Russia is Hit with Global Sanctions after Invading Ukraine as Researchers Create The Largest Human Family Tree
Russia is facing sanctions from countries around the world after invading Ukraine. Researchers create the largest human family tree. Prices in the US continue to rise, and with the recent Russian invasion of Ukraine, prices could skyrocket. NASA’s “NACHOS” instrument may help predict volcanic eruptions. Here are this week’s stories.
Russia is Hit with Global Sanctions after Invading Ukraine
Russia is facing sanctions from countries around the world after invading Ukraine. The European Union has placed measures to target Russia’s financial, energy and transport sectors, and include export controls and trade financing bans. 70% of the Russian banking sector and key state-owned companies are impacted. The US has placed export blocks on technology and applied sanctions on Russian banks. Washington has stopped 13 major state-owned companies from fundraising in the US. The UK is aiming to exclude Russian banks from the UK financial system and has already sanctioned five Russian banks on Tuesday. Like the US, the UK will prevent state and private companies from raising money in the country. The UK will also ban Russia’s national carrier Aeroflot and freeze the assets of 100 individuals and entities. The country plans to introduce legislation to ban the export of certain technologies to Russia. Recently, The United States and Europe have agreed to cut some Russian banks from SWIFT, the global messaging system that facilitates most international transactions, and target Russia’s central bank. This will make international transactions nearly impossible. Currently, no country is sending troops to help Ukraine, but many have sent resources and military equipment.

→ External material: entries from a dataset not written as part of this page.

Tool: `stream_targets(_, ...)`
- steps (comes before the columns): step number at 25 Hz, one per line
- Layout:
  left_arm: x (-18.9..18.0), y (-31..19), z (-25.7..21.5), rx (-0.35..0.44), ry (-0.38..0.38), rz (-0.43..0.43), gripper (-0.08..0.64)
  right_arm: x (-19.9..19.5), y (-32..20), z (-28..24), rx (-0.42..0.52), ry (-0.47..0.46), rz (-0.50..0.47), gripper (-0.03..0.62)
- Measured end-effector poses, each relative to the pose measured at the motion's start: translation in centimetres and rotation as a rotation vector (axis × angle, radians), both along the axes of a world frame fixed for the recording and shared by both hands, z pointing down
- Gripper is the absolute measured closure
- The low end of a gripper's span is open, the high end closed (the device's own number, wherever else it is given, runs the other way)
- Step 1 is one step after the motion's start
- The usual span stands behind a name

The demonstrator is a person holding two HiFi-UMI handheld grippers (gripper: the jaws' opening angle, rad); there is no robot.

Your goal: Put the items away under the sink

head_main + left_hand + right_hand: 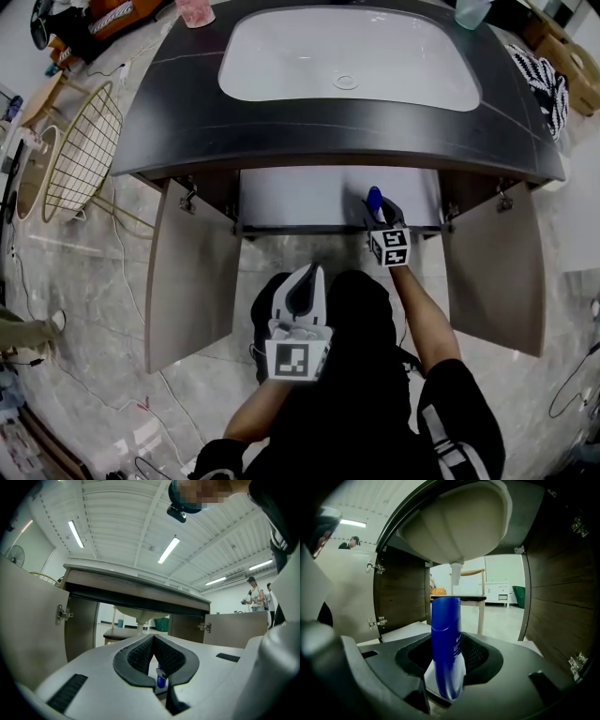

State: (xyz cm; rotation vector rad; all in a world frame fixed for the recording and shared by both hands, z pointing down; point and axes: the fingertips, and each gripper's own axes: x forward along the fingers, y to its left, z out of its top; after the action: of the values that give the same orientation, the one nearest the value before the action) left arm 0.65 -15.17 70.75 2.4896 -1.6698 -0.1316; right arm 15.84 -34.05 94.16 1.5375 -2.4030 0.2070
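Observation:
The vanity's two doors stand open under a white basin (347, 56) in a dark countertop (187, 122). My right gripper (385, 217) reaches into the cabinet opening at the pale shelf (300, 197), shut on a blue bottle (374, 199). In the right gripper view the blue bottle (446, 644) stands upright between the pads of the right gripper (447, 660), below the basin's underside (454, 522) and drain pipe (455, 576). My left gripper (301, 298) hangs back near the person's body. Seen from its own camera, the left gripper (154, 644) is shut with nothing in it.
The left door (192, 272) and right door (497, 267) flank the opening. A pink cup (195, 11) and a teal cup (472, 11) sit on the countertop. A wire basket (80, 150) stands to the left and a striped cloth (544, 80) lies at the right. Cables cross the floor.

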Motion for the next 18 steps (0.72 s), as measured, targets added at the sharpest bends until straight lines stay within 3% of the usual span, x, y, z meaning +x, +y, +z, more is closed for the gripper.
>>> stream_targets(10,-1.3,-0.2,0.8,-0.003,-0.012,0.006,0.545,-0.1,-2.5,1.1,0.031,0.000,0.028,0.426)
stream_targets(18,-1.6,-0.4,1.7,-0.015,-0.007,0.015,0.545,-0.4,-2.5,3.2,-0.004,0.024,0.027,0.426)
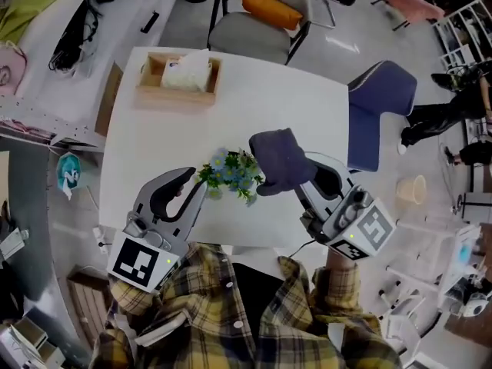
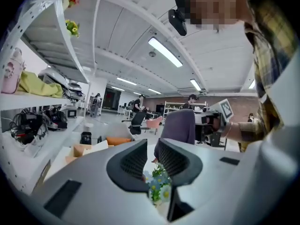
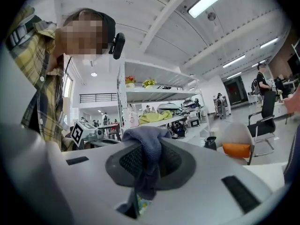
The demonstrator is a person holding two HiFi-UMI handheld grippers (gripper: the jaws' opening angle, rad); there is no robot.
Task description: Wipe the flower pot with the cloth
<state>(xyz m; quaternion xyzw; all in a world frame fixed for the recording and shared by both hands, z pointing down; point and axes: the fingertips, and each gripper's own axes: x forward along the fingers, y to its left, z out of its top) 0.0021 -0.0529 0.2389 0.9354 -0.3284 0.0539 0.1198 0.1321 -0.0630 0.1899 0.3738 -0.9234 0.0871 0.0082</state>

Researchers Create The Largest Human Family Tree
Researchers from the University of Oxford’s Big Data Institute have created the largest human family tree ever. Researchers collected both ancient and modern human genomes from a variety of sources and used computer algorithms to reveal patterns and variations in the sequences. They created a genetic genealogy, which reveals the genes shared between two individuals, with 3,609 sequences from 215 populations. Some of these sequences date back more than 100,000 years ago, and new ones are continuously being added. The study confirms that the majority of human evolution occurred in Africa before a mass migration approximately 70,000 years ago. It also suggests that our ancestors arrived in North America earlier than previously believed, but further study is needed to identify unknown migrations. This model provides great insight into genetics, which could be used to benefit medical genetics and evolutionary studies.
Inflation Continues to Rise
Prices in the US continue to rise, and with the recent Russian invasion of Ukraine, prices could skyrocket. In January, an inflation gauge carefully tracked by the Federal Reserve increased by 6.1 percent over the previous year, the highest annual increase since 1982. Core inflation, which excludes food and energy prices, increased 5.2% in January from a year earlier. Global oil prices jumped above $105 per barrel for the first time since 2014, and in the US, oil prices approached $100 per barrel. In the US, the average price of a gallon of gas rose to $3.54, up from $2.66 last year. The price will likely cross $4 after Russia’s Ukraine invasion. Global food prices are also rising and are nearing a 10-year high. Supply chain issues are causing the problems, and the Russian-Ukraine conflict could worsen the problem. Russia is the top exporter of wheat, while Ukraine is a powerful exporter of wheat, corn, and vegetable oils. Prices will likely remain high until 2023.
NASA’s “NACHOS” Instrument May Help Predict Volcanic Eruptions
NASA is launching the Nanosat Atmospheric Chemistry Hyperspectral Observation System (NACHOS), a prototype that may make it easier to monitor volcanic activity and air quality. The instrument will be placed in Earth’s lower orbit and will be able to detect gases in areas as small as 0.15 square miles. It will monitor gases such as sulfur dioxide and nitrogen dioxide, which can indicate volcanic activity. Usually, A dormant volcano waking up will release sulfur dioxide so scientists can predict a volcano eruption. Also, this instrument can analyze air quality in specific cities, communities, and even power plants. It can provide insight into how much carbon dioxide and other greenhouse gasses are being produced by burning fossil fuels. Traditionally, large instruments with high maintenance are required to gather all this data, but NACHOS solves this problem. NACHOS is only 13 pounds and 18 cubic inches and uses onboard processing algorithms, which reduce the size of its data transmissions and the amount of time it takes to relay those transmissions back to Earth.